Now, the third head of that beast, Brian “the slant” Schottenheimer, is coming to town off a relatively soul crushing end to his tenure with the Jets. This makes sense to get picked up by Fisher. Why? Because as soon as Brian starts screwing up, Jeff is gonna take over the play calling and remind him, in that gravelly baritone “you have no f*cking clue what you’re doing Brian, and I still owe this kid Bradford $32 million, so if you’ll kindly stick to ruining one quarterbacks career I’m gonna take this thing over from here on out”. Then he will win coach of the year on route to the playoffs.

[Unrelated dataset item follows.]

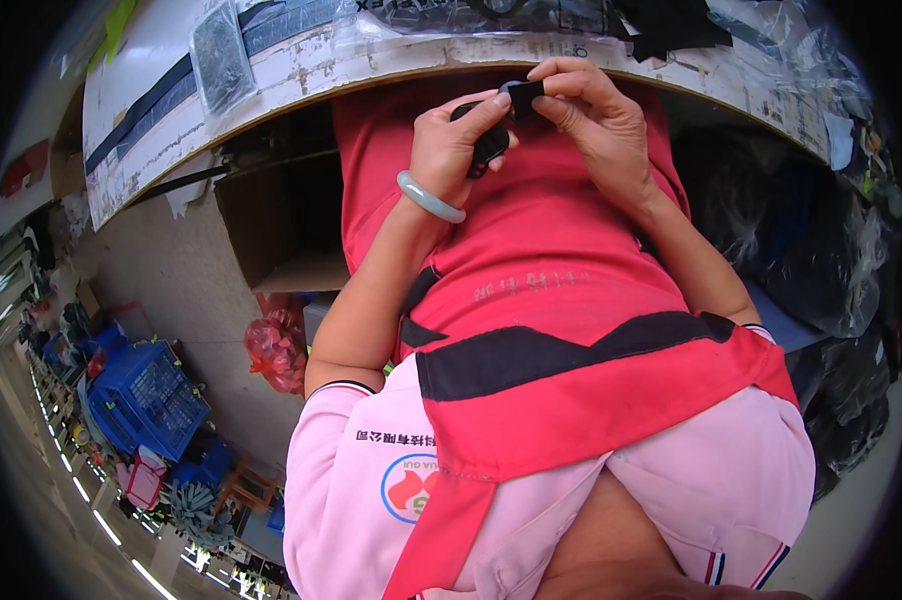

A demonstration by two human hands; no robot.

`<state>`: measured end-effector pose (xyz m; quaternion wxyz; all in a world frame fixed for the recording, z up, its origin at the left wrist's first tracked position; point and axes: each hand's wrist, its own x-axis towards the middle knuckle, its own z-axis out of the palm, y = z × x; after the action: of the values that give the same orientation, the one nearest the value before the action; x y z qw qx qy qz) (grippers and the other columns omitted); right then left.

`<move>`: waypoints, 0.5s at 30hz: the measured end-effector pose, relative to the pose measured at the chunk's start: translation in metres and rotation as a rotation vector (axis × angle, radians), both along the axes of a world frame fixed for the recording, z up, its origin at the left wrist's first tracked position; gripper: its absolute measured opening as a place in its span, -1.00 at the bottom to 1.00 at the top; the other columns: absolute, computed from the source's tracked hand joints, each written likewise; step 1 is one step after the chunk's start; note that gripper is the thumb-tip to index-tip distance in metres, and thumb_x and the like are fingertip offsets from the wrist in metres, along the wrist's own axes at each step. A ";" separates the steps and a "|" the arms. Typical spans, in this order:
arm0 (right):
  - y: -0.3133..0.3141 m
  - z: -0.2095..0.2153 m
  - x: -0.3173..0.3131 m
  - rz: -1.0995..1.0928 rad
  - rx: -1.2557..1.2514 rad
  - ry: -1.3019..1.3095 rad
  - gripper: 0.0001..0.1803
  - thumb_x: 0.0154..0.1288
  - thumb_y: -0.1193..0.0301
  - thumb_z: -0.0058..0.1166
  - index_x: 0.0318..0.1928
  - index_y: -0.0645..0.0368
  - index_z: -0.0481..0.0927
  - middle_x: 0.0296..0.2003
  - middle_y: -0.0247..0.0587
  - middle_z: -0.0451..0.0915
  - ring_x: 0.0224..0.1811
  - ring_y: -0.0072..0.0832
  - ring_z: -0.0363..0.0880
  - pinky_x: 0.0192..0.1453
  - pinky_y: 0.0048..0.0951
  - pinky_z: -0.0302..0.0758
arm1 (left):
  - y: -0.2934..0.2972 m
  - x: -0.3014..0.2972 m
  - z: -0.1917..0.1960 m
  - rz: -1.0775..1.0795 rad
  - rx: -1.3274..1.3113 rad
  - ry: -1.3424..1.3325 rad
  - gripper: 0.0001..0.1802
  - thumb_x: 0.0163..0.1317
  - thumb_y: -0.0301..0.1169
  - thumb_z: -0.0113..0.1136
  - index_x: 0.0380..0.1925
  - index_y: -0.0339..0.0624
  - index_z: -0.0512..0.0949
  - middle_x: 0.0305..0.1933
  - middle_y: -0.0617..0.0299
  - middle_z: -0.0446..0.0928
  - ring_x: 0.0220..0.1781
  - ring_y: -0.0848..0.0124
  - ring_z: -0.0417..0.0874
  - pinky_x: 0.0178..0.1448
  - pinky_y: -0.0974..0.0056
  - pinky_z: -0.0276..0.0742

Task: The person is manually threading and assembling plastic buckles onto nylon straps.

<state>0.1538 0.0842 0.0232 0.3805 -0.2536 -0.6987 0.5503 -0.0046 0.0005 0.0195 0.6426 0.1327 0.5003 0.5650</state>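
Above my red apron [531,230], near the table edge, my hands are close together. My left hand [451,145] is closed around a black rounded piece [484,140]; its exact kind is not clear. My right hand [601,125] pinches a small flat black strip [526,98] between thumb and fingers. The tip of my left thumb lies at the strip's left end, where a small greyish bit shows. Whether the strip and the rounded piece are joined is hidden by the fingers. A pale green bangle circles my left wrist.
A worn white worktable [301,85] curves across the front, with a clear plastic packet [221,60] at its left and black plastic-wrapped goods along the back. An open cardboard box [271,225] sits below. Blue crates [151,390] stand at left; dark plastic bags [801,240] lie at right.
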 end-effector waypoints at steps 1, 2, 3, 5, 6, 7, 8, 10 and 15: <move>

If the offensive experiment works then Schottenheimer will get his shot at a head coaching opportunity next year, when of course five of the 2012 season’s coaches have been fired. (Making bets on someone’s livelihood is cruel and mean, but this is football, and football is full of clowns.)
But how would it work? Well there’s Steven Jackson, who can bail Bradford out of most 3rd and short situations, a potential monster if they draft Matt Kalil at offensive tackle, or if they decide to go receiver (Kendall Wright?) in the second round, they’ll have at least three guys who can run and catch, with serious upside (Pettis 23, Salas 24, Kendricks 23), even if they completely fail on the draft pick.

THE MAD SLANTER

This is where the offense vs. defense argument comes into play. If Williams gets his way, they will take Morris Claiborne in the first round, disregarding the fact that all logical persons see Kalil as a can’t miss pick who for the next 10 years will appear in multiple Pro Bowls. But the Rams need to make a play to grab every young defensive free agent they can, because they’re going to play the 49ers twice, Arizona twice, and a Seahawks team that may in fact yield a legitimate starting roster for the first time in 5 years. Stealing guys like Cliff Avril and Anthony Spencer could help out with line depth, but they need something else. Terrell Thomas?

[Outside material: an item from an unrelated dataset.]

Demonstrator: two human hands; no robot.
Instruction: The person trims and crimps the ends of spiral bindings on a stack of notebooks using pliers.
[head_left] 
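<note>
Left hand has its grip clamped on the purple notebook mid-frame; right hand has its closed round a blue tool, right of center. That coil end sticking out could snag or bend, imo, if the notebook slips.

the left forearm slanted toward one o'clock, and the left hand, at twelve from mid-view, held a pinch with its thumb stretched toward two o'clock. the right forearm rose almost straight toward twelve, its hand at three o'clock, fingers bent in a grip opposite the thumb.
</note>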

So how does Schottenheimer step in from all this obsessus defensus and put his foot down? He loads up the NFL.com page of the Rams, and points to the following statistics: Points (32nd) Yards (31st) Passing Yards (30th) Rush Yards (23rd). BOOM. Win one for Schotty. There are 32 teams in the NFL.

This team, with a decent draft (can’t screw it up from the 2 spot THAT bad) and a few free agent pickups, can actually COMPETE for the NFC West next year. Anyone can compete in the NFC West. If Gregg Williams carries a few tricks over from the Saints, there’s not any elite quarterbacks in their division that are going to put up numbers.

There is one thing to remember: The Rams play some playoff teams next year, and Gregg Williams, regardless of his skills, is now on the wrong side of 5,400 yards passing.